**Task goal**
Your task is to retype each line of the data below exactly.

**Given information**
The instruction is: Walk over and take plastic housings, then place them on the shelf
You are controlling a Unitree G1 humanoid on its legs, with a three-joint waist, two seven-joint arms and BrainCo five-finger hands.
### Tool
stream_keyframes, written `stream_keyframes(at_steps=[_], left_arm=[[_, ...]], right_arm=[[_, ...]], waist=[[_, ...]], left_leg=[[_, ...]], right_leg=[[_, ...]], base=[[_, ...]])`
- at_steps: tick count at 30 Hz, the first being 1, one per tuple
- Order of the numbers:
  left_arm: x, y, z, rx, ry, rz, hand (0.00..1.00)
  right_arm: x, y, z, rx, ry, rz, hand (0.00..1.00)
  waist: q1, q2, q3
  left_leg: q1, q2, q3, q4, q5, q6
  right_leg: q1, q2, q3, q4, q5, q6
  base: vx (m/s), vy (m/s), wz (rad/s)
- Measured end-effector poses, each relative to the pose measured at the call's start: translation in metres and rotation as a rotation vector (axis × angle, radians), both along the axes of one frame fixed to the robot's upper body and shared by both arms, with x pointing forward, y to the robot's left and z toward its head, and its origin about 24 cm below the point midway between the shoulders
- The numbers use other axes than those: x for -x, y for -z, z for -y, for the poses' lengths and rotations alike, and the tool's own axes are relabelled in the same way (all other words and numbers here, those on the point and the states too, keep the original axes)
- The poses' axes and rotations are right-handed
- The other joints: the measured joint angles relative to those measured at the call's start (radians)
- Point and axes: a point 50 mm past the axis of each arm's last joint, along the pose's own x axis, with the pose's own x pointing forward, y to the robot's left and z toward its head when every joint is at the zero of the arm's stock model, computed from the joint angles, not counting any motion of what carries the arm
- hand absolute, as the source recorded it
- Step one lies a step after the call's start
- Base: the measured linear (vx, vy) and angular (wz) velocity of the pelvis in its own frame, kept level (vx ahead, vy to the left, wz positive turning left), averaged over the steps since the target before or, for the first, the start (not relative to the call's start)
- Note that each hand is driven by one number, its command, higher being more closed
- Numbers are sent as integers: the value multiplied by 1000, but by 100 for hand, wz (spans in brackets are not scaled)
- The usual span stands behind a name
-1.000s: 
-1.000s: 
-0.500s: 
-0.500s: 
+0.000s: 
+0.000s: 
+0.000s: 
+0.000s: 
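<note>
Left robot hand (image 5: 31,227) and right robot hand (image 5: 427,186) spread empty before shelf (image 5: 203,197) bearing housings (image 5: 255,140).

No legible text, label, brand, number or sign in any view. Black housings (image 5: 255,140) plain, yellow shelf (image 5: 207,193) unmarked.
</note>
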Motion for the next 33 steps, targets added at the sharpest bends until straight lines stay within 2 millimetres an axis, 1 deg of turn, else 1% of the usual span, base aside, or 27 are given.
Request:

**Your solution**
The instruction is: Walk over and take plastic housings, then place them on the shelf
You are controlling a Unitree G1 humanoid on its legs, with a three-joint waist, two seven-joint arms and BrainCo five-finger hands.
### Tool
stream_keyframes, written `stream_keyframes(at_steps=[_], left_arm=[[_, ...]], right_arm=[[_, ...]], waist=[[_, ...]], left_leg=[[_, ...]], right_leg=[[_, ...]], base=[[_, ...]])`
- at_steps: tick count at 30 Hz, the first being 1, one per tuple
- Order of the numbers:
  left_arm: x, y, z, rx, ry, rz, hand (0.00..1.00)
  right_arm: x, y, z, rx, ry, rz, hand (0.00..1.00)
  waist: q1, q2, q3
  left_leg: q1, q2, q3, q4, q5, q6
  right_leg: q1, q2, q3, q4, q5, q6
  base: vx (m/s), vy (m/s), wz (rad/s)
- Measured end-effector poses, each relative to the pose measured at the call's start: translation in metres and rotation as a rotation vector (axis × angle, radians), both along the axes of one frame fixed to the robot's upper body and shared by both arms, with x pointing forward, y to the robot's left and z toward its head, and its origin about 24 cm below the point midway between the shoulders
- The numbers use other axes than those: x for -x, y for -z, z for -y, for the poses' lengths and rotations alike, and the tool's own axes are relabelled in the same way (all other words and numbers here, those on the point and the states too, keep the original axes)
- The poses' axes and rotations are right-handed
- The other joints: the measured joint angles relative to those measured at the call's start (radians)
- Point and axes: a point 50 mm past the axis of each arm's last joint, along the pose's own x axis, with the pose's own x pointing forward, y to the robot's left and z toward its head when every joint is at the zero of the arm's stock model, computed from the joint angles, not counting any motion of what carries the arm
- hand absolute, as the source recorded it
- Step one lies a step after the call's start
- Base: the measured linear (vx, vy) and angular (wz) velocity of the pelvis in its own frame, kept level (vx ahead, vy to the left, wz positive turning left), averaged over the steps since the target before or, for the first, the start (not relative to the call's start)
- Note that each hand is driven by one number, its command, higher being more closed
- Numbers are sent as integers: the value multiplied by 1000, but by 100 for hand, wz (spans in brackets are not scaled)
- The usual span stands behind a name
-1.000s: 
-1.000s: 
-0.500s: 
-0.500s: 
+0.000s: 
+0.000s: 
+0.000s: 
+0.000s: 
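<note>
Left robot hand (image 5: 31,227) and right robot hand (image 5: 427,186) spread empty before shelf (image 5: 203,197) bearing housings (image 5: 255,140).

No legible text, label, brand, number or sign in any view. Black housings (image 5: 255,140) plain, yellow shelf (image 5: 207,193) unmarked.
</note>
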Motion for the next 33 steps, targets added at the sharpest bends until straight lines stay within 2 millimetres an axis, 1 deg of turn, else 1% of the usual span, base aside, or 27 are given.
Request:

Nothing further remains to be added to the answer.